● EXERCISE OBJECTIVE
Starting at the line that contains "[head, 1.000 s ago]", quote each line exactly through the last line of the entries, both included.

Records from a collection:
++++++++++
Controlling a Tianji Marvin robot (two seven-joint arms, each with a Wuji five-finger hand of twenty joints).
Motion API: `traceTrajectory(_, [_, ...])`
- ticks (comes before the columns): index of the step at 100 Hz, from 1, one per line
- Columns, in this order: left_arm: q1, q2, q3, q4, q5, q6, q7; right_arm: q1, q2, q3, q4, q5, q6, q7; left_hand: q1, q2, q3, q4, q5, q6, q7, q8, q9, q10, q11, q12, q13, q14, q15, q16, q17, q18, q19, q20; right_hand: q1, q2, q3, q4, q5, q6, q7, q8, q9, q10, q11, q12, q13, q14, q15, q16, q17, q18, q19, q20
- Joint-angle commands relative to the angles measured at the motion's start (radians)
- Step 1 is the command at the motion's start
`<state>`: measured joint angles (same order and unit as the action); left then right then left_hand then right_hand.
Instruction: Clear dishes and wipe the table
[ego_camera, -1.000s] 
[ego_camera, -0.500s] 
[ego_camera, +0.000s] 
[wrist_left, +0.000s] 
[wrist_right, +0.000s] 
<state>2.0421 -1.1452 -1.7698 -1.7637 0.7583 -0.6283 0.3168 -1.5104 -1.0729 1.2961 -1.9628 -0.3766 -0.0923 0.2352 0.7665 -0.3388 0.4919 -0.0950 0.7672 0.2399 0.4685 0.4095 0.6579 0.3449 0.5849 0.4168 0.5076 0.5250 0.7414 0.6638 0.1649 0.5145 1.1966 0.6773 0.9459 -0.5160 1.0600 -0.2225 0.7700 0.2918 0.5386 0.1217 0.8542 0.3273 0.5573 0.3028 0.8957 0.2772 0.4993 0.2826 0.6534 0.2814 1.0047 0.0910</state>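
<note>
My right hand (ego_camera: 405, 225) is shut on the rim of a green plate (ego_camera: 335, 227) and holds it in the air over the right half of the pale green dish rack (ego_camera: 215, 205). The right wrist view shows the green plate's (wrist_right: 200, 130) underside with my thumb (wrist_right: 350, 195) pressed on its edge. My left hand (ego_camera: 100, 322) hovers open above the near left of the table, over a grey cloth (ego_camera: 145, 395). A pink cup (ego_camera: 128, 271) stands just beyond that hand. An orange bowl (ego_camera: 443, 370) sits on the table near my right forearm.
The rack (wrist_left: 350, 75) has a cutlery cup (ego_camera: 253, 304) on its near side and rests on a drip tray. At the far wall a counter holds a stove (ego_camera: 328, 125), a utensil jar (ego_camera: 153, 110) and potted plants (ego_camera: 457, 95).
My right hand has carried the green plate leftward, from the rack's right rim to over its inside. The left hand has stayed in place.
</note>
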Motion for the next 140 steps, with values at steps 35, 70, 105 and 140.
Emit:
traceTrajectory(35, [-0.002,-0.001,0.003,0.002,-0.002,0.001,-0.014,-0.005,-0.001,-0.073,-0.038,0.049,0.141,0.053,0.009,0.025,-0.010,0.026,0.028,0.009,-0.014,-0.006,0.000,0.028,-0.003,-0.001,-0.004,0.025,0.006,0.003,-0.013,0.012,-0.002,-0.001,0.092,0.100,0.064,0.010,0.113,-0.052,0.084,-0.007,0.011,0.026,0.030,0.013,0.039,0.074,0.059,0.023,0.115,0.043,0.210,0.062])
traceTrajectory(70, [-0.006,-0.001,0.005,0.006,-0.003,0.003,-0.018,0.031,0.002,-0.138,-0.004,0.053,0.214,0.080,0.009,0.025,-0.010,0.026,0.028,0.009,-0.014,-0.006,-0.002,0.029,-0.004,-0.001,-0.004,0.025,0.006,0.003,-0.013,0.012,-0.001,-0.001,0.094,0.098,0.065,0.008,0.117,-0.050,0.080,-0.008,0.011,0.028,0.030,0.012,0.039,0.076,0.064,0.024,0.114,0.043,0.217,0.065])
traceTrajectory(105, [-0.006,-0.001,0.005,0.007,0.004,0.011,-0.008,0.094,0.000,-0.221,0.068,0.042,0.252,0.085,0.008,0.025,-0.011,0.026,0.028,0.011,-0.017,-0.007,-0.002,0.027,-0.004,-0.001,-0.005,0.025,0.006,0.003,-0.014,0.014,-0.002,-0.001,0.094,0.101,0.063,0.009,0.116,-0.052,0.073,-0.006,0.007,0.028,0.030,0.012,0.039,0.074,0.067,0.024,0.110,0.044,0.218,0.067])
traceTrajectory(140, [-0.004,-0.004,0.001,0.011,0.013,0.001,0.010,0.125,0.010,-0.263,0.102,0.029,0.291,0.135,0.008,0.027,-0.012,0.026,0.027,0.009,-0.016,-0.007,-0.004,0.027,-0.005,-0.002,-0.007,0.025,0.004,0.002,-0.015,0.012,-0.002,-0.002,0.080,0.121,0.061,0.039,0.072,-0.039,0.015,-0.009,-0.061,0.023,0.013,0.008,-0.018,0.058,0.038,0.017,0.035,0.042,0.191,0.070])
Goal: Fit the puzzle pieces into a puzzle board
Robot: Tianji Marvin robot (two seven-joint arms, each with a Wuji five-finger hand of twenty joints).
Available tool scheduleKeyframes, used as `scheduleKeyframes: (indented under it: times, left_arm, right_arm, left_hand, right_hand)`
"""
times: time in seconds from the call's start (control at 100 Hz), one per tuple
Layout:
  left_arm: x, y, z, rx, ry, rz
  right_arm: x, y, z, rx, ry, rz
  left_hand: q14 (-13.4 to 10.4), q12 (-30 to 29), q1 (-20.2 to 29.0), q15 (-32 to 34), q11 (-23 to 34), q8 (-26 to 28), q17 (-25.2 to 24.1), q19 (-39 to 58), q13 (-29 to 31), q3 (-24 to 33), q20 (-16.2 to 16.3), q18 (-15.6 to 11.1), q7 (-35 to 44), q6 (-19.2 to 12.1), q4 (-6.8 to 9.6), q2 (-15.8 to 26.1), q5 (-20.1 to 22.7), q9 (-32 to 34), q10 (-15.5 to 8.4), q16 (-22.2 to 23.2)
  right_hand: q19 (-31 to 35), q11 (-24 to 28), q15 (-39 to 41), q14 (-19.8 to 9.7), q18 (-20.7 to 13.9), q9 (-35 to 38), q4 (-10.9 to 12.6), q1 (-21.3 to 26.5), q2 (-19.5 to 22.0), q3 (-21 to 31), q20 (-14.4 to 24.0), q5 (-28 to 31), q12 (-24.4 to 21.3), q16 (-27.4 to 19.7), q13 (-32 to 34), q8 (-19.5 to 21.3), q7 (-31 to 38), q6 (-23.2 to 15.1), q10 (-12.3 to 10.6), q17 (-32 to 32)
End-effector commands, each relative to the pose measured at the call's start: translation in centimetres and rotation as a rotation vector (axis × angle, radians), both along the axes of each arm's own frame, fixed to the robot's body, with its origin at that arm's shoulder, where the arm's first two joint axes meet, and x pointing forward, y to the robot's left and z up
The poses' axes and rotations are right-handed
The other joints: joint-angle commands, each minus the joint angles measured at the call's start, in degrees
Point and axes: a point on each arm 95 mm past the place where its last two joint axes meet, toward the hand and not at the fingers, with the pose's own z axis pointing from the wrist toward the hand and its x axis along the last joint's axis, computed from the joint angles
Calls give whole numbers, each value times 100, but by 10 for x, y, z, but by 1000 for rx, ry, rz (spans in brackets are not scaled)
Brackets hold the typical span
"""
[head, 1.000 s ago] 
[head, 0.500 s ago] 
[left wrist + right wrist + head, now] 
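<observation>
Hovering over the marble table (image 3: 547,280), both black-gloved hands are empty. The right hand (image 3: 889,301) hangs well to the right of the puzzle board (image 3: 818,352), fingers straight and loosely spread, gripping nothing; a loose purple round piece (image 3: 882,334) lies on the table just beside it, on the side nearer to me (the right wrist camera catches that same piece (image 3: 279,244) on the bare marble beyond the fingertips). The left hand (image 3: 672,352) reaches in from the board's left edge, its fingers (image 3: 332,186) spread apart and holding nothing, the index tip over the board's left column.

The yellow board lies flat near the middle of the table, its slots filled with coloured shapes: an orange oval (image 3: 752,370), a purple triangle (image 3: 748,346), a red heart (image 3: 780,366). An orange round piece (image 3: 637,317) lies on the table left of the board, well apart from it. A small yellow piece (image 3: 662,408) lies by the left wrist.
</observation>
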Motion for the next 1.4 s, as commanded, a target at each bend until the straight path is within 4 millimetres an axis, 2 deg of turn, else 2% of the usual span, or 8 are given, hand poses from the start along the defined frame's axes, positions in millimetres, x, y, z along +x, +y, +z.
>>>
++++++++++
● TASK SOLUTION
[head, 1.000 s ago] 
[head, 0.500 s ago] 
[left wrist + right wrist + head, now] 
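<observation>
Hovering over the marble table (image 3: 547,280), both black-gloved hands are empty. The right hand (image 3: 889,301) hangs well to the right of the puzzle board (image 3: 818,352), fingers straight and loosely spread, gripping nothing; a loose purple round piece (image 3: 882,334) lies on the table just beside it, on the side nearer to me (the right wrist camera catches that same piece (image 3: 279,244) on the bare marble beyond the fingertips). The left hand (image 3: 672,352) reaches in from the board's left edge, its fingers (image 3: 332,186) spread apart and holding nothing, the index tip over the board's left column.

The yellow board lies flat near the middle of the table, its slots filled with coloured shapes: an orange oval (image 3: 752,370), a purple triangle (image 3: 748,346), a red heart (image 3: 780,366). An orange round piece (image 3: 637,317) lies on the table left of the board, well apart from it. A small yellow piece (image 3: 662,408) lies by the left wrist.
</observation>
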Motion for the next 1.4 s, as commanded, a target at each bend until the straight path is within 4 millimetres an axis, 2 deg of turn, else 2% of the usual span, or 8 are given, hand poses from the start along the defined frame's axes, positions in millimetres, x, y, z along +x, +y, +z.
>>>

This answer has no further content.